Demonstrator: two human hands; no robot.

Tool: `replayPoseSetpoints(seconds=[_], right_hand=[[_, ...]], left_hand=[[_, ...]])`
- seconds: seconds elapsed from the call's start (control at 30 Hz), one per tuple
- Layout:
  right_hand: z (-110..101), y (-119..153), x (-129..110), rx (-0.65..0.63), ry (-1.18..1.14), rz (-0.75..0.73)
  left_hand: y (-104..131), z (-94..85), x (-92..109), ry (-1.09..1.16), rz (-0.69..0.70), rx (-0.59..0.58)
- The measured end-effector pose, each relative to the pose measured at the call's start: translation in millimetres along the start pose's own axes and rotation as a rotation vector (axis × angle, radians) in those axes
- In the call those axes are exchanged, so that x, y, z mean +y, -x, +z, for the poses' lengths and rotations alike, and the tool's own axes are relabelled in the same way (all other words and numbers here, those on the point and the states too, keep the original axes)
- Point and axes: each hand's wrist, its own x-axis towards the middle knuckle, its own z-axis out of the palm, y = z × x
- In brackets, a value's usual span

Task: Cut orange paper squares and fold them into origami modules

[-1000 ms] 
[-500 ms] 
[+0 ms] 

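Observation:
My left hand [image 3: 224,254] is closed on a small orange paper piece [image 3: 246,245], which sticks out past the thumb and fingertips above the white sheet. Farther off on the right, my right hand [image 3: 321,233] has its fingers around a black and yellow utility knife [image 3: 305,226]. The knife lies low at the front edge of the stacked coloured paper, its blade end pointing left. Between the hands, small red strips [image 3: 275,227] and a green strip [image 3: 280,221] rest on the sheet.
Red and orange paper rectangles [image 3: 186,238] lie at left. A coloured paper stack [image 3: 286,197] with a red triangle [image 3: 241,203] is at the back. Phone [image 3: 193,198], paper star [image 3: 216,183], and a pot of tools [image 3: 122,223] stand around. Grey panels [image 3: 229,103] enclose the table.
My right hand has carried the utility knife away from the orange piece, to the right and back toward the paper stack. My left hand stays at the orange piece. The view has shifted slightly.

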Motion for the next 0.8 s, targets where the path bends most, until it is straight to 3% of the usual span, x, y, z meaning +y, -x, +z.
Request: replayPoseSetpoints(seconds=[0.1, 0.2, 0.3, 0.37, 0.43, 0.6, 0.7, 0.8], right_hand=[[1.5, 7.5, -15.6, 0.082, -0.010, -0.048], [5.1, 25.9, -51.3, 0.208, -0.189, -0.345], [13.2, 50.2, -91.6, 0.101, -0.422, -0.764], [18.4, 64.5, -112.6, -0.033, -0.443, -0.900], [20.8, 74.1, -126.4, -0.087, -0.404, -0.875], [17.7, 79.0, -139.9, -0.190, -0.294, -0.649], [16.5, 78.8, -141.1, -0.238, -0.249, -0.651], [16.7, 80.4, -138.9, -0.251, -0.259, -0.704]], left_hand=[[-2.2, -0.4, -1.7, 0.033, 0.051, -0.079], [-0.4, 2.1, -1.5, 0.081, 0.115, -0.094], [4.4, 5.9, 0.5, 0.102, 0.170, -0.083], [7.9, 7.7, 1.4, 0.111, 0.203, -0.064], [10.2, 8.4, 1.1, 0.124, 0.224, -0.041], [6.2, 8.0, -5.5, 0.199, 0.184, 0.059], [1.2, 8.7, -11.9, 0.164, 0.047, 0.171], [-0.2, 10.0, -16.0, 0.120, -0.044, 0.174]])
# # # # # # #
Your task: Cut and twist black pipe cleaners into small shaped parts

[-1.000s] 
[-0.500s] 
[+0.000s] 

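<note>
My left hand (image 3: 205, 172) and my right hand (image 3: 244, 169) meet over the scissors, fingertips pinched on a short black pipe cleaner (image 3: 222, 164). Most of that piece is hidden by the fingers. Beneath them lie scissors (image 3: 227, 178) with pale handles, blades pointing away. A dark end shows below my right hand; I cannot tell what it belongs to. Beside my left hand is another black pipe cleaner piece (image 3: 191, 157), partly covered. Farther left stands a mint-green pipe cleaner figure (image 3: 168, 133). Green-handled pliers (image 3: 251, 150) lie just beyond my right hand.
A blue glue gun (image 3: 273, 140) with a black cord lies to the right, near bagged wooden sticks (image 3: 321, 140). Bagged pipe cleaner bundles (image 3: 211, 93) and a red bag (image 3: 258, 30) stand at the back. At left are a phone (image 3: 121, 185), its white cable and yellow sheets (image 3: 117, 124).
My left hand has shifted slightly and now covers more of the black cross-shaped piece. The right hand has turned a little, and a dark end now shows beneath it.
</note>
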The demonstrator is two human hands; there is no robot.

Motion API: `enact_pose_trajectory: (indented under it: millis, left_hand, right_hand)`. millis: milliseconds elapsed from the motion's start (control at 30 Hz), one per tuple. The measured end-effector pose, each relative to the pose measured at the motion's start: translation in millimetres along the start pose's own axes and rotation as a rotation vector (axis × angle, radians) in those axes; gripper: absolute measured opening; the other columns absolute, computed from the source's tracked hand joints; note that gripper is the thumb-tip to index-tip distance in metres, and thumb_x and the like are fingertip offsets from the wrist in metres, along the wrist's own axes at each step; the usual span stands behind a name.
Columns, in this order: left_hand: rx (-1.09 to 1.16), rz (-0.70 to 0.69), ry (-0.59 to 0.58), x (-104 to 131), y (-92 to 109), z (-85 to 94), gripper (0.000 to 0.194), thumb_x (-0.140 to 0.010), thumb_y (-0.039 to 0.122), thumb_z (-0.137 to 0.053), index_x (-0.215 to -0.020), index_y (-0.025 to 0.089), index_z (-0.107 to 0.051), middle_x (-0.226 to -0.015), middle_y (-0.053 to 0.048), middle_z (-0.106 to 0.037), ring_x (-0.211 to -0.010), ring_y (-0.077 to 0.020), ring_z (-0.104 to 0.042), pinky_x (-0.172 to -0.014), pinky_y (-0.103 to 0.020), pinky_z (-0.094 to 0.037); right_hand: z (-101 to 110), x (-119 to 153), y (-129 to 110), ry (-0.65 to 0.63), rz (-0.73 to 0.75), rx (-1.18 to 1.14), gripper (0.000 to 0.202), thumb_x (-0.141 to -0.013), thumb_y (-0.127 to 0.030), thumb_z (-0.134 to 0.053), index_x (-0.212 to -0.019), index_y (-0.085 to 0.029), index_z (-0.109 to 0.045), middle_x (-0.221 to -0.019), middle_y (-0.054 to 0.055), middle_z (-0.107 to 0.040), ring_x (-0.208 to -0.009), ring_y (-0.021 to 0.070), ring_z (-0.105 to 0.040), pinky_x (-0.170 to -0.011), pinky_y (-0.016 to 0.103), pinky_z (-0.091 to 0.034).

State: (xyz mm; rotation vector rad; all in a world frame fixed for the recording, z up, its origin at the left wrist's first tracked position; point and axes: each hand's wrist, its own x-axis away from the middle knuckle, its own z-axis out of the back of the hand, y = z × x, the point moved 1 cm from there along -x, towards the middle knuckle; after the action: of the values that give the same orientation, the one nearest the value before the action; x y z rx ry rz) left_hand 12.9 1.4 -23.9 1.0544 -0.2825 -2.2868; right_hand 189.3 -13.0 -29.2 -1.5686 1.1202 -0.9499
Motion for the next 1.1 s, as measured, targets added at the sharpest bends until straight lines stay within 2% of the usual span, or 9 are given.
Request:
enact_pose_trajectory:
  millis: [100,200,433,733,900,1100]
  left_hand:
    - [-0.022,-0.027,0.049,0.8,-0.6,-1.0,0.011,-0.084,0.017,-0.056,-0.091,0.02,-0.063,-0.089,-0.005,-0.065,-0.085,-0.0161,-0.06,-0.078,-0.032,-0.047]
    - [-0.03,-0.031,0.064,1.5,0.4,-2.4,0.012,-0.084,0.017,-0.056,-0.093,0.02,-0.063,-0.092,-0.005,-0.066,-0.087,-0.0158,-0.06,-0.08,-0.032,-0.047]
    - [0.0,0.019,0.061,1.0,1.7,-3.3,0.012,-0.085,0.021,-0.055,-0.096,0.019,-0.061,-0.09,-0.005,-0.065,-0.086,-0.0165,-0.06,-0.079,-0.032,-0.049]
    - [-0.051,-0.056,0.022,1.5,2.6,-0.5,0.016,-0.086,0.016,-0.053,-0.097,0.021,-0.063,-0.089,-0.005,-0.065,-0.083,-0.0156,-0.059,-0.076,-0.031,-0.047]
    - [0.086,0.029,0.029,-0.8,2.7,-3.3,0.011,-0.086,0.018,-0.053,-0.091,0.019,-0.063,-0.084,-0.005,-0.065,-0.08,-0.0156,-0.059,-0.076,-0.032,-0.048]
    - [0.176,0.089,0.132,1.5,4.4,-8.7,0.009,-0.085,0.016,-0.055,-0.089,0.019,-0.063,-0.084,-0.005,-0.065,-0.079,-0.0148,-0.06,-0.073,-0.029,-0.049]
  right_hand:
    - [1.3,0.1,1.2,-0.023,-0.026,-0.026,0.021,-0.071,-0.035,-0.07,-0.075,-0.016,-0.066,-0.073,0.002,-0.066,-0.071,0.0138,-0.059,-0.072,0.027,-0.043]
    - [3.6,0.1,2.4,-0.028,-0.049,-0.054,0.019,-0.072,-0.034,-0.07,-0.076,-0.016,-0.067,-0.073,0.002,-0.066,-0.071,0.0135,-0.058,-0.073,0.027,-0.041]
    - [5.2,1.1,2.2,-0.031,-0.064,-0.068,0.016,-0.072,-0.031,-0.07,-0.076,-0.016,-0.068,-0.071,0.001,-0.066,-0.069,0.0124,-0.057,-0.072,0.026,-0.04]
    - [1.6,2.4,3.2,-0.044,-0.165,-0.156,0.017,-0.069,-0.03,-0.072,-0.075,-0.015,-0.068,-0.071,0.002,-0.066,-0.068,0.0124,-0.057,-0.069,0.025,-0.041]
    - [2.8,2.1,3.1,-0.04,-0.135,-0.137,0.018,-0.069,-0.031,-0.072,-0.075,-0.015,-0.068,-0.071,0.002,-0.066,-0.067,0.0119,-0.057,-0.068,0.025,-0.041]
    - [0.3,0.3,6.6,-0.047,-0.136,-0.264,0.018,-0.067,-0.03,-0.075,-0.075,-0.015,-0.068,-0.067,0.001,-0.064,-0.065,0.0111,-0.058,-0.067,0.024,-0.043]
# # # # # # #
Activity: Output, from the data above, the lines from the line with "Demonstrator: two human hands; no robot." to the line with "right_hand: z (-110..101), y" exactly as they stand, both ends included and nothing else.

Response below:
Demonstrator: two human hands; no robot.

Tool: `replayPoseSetpoints(seconds=[_], right_hand=[[_, ...]], left_hand=[[_, ...]])`
- seconds: seconds elapsed from the call's start (control at 30 Hz), one per tuple
- Layout:
  right_hand: z (-110..101), y (-119..153), x (-129..110), rx (-0.65..0.63), ry (-1.18..1.14), rz (-0.75..0.73)

That makes the output complete.